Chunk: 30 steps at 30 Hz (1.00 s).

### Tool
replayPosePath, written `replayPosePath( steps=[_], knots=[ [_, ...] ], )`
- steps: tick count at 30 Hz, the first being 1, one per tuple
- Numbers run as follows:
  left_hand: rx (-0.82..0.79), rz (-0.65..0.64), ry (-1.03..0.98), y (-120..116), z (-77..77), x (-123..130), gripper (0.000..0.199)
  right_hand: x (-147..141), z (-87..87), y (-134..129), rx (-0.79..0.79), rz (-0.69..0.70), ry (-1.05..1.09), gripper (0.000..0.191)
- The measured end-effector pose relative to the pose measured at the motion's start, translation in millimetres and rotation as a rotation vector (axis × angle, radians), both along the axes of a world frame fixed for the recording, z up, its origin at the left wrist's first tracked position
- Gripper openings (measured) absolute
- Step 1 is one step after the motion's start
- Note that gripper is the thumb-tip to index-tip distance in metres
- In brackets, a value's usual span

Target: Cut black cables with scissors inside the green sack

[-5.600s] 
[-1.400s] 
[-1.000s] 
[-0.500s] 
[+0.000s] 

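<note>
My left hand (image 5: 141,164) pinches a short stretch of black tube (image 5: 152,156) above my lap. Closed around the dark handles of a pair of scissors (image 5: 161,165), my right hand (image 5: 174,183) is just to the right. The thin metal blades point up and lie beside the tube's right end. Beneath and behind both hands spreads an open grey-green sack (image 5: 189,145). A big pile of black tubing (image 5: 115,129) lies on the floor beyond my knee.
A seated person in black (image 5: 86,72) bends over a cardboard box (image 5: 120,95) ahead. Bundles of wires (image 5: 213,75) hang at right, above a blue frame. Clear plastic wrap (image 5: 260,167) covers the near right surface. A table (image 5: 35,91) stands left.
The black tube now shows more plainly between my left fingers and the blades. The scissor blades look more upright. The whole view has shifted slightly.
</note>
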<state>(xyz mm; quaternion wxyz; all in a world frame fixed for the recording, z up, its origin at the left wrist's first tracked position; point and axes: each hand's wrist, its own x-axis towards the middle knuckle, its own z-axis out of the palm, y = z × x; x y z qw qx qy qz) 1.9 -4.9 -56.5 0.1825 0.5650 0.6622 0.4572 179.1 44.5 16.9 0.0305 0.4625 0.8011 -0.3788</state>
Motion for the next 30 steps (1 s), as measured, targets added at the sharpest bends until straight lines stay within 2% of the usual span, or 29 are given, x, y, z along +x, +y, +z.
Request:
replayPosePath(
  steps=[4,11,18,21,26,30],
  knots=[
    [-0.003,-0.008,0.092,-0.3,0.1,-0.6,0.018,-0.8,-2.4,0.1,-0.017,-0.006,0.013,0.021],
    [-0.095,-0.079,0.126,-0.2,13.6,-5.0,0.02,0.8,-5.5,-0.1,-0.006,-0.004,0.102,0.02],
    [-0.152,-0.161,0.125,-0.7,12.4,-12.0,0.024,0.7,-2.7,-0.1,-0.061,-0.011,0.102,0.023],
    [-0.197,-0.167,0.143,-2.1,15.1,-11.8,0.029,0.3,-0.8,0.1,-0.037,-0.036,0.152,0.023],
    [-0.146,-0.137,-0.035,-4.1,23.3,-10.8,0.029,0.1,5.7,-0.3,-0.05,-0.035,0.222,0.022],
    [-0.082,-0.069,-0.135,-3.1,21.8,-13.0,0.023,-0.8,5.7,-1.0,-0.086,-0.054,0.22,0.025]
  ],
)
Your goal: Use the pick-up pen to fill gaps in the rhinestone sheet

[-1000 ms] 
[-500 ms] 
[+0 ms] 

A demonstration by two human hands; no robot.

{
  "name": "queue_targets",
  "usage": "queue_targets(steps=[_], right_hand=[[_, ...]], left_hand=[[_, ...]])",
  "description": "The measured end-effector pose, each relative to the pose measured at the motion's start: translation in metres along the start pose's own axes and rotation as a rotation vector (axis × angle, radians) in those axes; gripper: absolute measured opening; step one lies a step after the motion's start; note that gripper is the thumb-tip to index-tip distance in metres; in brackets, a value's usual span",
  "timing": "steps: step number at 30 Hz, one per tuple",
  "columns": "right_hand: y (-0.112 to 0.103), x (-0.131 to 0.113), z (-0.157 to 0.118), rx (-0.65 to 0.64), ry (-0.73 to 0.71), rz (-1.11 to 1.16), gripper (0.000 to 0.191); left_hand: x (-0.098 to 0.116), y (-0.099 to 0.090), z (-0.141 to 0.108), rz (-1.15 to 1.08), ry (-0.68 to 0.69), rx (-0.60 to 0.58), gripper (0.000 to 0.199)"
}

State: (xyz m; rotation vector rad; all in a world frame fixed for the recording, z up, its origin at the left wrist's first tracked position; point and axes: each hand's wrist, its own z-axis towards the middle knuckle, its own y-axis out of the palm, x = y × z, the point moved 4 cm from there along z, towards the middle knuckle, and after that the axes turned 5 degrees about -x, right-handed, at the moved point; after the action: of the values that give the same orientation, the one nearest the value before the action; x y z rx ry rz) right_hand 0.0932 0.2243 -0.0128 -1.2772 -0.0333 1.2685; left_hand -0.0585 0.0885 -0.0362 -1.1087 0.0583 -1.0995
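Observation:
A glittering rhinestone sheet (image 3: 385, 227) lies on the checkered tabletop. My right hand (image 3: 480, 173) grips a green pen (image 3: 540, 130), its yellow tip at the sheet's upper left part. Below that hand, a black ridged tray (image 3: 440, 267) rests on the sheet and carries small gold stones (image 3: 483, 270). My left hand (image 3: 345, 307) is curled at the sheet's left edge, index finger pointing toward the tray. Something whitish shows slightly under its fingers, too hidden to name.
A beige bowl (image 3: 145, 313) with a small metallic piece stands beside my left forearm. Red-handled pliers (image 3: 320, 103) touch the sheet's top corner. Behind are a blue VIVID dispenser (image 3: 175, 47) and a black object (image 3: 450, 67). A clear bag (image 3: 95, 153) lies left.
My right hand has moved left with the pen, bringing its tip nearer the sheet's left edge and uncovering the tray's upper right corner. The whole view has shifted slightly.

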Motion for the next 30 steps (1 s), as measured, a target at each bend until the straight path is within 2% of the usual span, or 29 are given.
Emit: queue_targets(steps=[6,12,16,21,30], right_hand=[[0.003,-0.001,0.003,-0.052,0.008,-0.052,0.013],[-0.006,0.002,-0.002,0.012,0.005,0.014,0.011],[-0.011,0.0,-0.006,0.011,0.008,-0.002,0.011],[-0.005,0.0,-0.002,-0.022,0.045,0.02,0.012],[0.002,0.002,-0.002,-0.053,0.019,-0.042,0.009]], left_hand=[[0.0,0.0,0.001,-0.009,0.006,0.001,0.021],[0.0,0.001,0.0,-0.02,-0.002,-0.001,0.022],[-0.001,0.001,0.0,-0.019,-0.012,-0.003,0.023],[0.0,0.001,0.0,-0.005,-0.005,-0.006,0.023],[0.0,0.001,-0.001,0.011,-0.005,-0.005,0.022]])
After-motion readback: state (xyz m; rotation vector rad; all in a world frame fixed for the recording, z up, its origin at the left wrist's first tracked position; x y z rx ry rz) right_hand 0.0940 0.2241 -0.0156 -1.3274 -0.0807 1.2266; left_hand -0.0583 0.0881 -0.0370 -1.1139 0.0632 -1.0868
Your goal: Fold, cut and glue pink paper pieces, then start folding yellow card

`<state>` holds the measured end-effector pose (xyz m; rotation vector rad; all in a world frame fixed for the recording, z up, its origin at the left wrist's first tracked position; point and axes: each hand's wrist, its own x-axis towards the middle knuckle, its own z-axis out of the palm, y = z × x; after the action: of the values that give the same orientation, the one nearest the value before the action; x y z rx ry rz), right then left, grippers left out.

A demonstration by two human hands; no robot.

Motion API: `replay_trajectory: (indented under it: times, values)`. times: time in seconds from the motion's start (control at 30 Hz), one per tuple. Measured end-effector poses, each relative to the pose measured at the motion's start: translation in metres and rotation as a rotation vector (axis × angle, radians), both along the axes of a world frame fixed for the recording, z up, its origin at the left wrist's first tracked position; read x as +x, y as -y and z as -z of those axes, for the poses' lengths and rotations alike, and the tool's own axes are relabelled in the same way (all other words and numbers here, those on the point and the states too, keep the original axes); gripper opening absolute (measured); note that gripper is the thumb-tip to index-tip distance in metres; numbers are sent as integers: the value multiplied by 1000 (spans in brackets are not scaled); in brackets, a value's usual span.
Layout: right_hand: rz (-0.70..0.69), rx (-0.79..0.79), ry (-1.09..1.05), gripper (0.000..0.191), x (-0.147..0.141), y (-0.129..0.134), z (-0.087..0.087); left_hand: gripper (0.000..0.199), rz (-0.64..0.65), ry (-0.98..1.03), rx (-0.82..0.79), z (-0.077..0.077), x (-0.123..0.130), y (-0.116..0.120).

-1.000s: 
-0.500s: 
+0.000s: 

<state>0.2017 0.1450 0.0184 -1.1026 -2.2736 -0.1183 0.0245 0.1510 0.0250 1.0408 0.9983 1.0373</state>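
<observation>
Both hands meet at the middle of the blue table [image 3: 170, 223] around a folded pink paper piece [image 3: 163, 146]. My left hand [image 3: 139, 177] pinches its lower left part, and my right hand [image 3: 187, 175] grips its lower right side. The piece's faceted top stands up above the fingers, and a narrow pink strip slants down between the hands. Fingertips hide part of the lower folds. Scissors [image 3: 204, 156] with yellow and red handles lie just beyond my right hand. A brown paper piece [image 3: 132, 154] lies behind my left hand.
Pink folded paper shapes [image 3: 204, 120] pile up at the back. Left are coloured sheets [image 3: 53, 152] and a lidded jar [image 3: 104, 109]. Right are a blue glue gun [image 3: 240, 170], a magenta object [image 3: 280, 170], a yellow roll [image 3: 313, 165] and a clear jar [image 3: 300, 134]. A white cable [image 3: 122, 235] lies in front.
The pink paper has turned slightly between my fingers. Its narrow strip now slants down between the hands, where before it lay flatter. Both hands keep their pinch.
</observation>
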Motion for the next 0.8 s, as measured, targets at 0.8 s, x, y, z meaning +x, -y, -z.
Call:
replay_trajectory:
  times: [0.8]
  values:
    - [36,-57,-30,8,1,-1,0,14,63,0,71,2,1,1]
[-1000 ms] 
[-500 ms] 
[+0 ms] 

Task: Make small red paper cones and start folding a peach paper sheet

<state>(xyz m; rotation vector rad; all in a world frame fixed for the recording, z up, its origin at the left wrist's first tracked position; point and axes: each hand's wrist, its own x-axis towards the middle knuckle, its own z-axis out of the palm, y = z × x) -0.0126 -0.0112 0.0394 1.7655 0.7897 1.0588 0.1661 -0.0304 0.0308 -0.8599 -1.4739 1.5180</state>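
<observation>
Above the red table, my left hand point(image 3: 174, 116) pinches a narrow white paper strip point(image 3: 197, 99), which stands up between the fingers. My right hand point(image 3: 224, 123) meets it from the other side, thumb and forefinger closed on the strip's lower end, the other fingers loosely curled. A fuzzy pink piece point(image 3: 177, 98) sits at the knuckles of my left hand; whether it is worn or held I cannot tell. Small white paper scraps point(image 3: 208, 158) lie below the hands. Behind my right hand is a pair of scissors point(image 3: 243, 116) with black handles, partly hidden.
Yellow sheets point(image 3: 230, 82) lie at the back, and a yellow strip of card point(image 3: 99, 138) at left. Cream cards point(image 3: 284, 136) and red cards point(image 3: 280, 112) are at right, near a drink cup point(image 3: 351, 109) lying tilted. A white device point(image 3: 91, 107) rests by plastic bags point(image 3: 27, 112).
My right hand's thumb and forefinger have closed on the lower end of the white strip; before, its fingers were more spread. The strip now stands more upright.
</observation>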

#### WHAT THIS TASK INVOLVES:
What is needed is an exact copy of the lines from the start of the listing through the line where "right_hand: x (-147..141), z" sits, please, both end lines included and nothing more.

#### FINISHED EXERCISE:
Chunk: 30 steps at 30 Hz (1.00 s).

### Tool
replayPosePath, written `replayPosePath( steps=[_], knots=[ [_, ...] ], )`
- steps: tick count at 30 Hz, the first being 1, one per tuple
- Numbers run as follows:
  left_hand: rx (-0.82..0.79), rz (-0.65..0.64), ry (-1.03..0.98), y (-120..116), z (-77..77), x (-123..130), gripper (0.000..0.199)
  right_hand: x (-147..141), z (-87..87), y (-134..129), rx (-0.79..0.79), rz (-0.69..0.70), ry (-1.05..1.09), gripper (0.000..0.191)

This exercise requires no further answer.